Personal identifying information contained in records documenting an act of domestic violence that is submitted to an agency by an agency employee seeking to take leave under the requirements of s. 741.313, F.S., is confidential and exempt. Section 741.313(7), F.S. A written request for leave submitted by an agency employee and any agency time sheet reflecting such request are confidential and exempt until 1 year after the leave has been taken. Id.
The addresses, telephone numbers, and social security numbers of participants in the Address Confidentiality Program for Victims of Domestic Violence (program) are exempt from disclosure, except as provided in the exemption. Section 741.465(1), F.S. A similar exemption is provided for the names, addresses, and telephone numbers of program participants contained in voter registration and voting records. Section 741.465(2), F.S. Cf. s. 97.0585, F.S., providing that the names, addresses, and telephone numbers of stalking or aggravated stalking victims are exempt from disclosure in the same manner as are participants in the Address Confidentiality Program for Victims of Domestic Violence which are held by the Attorney General, provided that the victim files a sworn statement of stalking with the Attorney General's Office and otherwise complies with the procedures in ss. 741.401-741.409, F.S.

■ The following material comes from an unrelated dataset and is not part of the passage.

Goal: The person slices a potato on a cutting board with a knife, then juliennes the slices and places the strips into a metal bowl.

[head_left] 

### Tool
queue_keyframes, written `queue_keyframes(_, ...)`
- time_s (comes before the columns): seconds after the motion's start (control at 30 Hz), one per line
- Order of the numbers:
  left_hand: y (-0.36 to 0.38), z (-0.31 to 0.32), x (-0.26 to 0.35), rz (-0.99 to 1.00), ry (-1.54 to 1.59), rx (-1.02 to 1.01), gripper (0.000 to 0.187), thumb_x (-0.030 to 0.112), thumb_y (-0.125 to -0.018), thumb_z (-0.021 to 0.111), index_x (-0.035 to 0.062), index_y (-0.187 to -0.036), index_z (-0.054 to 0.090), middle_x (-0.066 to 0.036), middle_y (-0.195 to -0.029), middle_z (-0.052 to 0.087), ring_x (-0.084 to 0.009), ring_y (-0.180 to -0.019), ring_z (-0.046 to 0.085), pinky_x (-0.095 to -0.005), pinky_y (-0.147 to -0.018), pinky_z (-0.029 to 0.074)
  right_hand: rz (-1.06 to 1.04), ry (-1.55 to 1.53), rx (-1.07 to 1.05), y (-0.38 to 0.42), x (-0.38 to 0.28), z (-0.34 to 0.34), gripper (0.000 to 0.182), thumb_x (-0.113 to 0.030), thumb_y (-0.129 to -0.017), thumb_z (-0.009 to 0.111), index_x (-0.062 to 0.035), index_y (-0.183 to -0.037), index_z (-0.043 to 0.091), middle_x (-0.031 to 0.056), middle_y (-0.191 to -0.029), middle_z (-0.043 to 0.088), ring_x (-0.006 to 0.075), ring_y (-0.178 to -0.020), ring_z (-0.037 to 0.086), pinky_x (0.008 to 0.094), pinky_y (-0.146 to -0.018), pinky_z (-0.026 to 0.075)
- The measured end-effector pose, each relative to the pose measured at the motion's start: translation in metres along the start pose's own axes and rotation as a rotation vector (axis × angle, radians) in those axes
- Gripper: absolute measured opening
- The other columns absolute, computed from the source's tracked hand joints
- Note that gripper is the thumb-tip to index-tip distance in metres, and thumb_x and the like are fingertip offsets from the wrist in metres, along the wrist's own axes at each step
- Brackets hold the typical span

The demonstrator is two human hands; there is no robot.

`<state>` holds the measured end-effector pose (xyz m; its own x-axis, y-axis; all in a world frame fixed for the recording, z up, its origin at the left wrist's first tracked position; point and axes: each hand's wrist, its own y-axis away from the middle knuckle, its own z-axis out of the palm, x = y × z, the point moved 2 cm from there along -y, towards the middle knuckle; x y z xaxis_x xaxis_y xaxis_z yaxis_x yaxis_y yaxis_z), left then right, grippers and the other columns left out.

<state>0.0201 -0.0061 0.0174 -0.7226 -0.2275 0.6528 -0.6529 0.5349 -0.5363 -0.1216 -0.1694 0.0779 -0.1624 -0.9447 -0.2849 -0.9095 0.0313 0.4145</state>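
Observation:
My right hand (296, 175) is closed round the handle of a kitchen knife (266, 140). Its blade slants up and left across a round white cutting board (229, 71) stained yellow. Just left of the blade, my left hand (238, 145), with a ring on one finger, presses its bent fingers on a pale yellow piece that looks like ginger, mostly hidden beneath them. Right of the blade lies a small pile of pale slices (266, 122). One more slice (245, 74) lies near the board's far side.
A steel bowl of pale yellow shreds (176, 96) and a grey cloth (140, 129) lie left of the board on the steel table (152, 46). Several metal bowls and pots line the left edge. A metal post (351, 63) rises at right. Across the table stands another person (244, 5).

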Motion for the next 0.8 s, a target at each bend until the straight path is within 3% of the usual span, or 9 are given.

Any information in a record created by a domestic violence fatality review team that reveals the identity of a domestic violence victim or the identity of the victim's children is confidential and exempt from disclosure. Section 741.3165, F.S.
For information regarding the status of abuse records compiled by law enforcement agencies in the course of a criminal investigation, please refer to the discussion in s. G.18.e., supra, relating to victim information contained in crime reports.